- YOUR ASSIGNMENT: Lines with "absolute" in them are to be located in the listing below and copied.
===============
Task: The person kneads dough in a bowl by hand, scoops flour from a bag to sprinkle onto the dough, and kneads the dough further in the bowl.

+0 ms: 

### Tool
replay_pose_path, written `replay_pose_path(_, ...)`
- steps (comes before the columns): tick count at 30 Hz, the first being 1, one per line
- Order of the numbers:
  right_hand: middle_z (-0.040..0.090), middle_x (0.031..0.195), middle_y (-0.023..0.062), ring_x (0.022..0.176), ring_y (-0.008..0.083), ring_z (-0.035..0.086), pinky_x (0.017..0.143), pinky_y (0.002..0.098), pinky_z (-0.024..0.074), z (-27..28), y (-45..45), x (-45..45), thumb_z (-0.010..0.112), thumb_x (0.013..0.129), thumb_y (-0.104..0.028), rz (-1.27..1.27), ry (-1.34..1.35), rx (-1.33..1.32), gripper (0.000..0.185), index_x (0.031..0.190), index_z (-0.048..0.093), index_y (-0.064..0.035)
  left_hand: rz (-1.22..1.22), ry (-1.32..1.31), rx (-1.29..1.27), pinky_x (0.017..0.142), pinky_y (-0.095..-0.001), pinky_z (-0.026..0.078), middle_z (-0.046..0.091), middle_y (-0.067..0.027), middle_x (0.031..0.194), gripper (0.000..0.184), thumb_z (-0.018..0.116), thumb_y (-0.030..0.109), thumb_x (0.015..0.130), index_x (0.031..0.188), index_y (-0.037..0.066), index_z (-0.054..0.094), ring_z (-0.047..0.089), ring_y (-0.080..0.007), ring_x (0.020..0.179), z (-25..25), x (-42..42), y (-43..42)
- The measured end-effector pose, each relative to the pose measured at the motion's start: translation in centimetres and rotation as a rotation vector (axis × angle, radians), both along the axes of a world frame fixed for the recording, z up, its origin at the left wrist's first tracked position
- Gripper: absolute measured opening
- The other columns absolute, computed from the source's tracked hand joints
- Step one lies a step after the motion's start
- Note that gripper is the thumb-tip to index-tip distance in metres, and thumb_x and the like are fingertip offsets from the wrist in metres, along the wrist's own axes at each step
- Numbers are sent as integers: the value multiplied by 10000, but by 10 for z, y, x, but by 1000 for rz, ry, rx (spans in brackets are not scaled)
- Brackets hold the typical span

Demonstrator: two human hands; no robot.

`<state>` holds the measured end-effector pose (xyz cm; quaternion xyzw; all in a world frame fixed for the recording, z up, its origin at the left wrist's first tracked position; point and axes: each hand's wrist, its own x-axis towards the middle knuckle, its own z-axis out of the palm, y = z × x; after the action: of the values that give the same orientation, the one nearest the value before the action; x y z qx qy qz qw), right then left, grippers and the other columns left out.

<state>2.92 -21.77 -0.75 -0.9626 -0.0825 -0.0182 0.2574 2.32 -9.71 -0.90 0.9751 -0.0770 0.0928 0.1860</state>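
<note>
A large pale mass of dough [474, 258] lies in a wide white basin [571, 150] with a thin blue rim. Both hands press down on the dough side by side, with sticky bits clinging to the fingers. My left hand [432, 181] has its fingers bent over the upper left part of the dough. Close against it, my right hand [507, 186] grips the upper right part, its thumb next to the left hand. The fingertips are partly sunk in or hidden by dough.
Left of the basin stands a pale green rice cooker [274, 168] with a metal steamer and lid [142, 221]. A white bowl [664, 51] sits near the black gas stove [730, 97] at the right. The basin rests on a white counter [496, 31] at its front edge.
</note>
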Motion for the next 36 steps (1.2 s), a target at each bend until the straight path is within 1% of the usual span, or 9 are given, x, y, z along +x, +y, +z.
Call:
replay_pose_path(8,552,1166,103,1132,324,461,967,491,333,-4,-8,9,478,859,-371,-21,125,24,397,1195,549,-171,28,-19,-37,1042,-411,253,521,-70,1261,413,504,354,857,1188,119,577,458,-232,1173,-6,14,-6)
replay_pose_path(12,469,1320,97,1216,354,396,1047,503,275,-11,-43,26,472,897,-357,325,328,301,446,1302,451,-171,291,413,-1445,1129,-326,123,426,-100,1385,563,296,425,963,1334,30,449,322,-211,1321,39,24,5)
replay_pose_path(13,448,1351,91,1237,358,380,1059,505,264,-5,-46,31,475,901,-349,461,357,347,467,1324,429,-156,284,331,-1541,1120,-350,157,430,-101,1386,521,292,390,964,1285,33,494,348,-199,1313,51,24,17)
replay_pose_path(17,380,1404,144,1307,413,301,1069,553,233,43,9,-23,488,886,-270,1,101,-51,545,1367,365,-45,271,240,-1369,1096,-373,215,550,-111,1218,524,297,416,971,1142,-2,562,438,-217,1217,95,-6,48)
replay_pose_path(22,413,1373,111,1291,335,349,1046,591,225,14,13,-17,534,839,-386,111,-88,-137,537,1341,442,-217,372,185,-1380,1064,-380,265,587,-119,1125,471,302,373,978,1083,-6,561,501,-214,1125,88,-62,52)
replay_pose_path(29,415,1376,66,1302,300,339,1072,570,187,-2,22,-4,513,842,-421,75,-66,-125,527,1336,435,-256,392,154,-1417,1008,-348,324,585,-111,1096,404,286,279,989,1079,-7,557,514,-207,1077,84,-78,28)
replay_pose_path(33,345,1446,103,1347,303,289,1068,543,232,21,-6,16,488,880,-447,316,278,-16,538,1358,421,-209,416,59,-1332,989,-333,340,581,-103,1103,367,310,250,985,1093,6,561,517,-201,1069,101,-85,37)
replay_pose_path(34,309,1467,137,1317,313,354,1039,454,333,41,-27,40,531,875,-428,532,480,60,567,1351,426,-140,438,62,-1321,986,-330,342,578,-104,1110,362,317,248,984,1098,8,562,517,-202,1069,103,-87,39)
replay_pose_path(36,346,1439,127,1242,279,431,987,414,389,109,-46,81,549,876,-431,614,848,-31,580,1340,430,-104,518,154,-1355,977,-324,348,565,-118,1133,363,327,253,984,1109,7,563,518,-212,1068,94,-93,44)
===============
- RESPONSE TO THIS TASK:
- Gripper: absolute measured opening
- The other columns absolute, computed from the source's tracked hand joints

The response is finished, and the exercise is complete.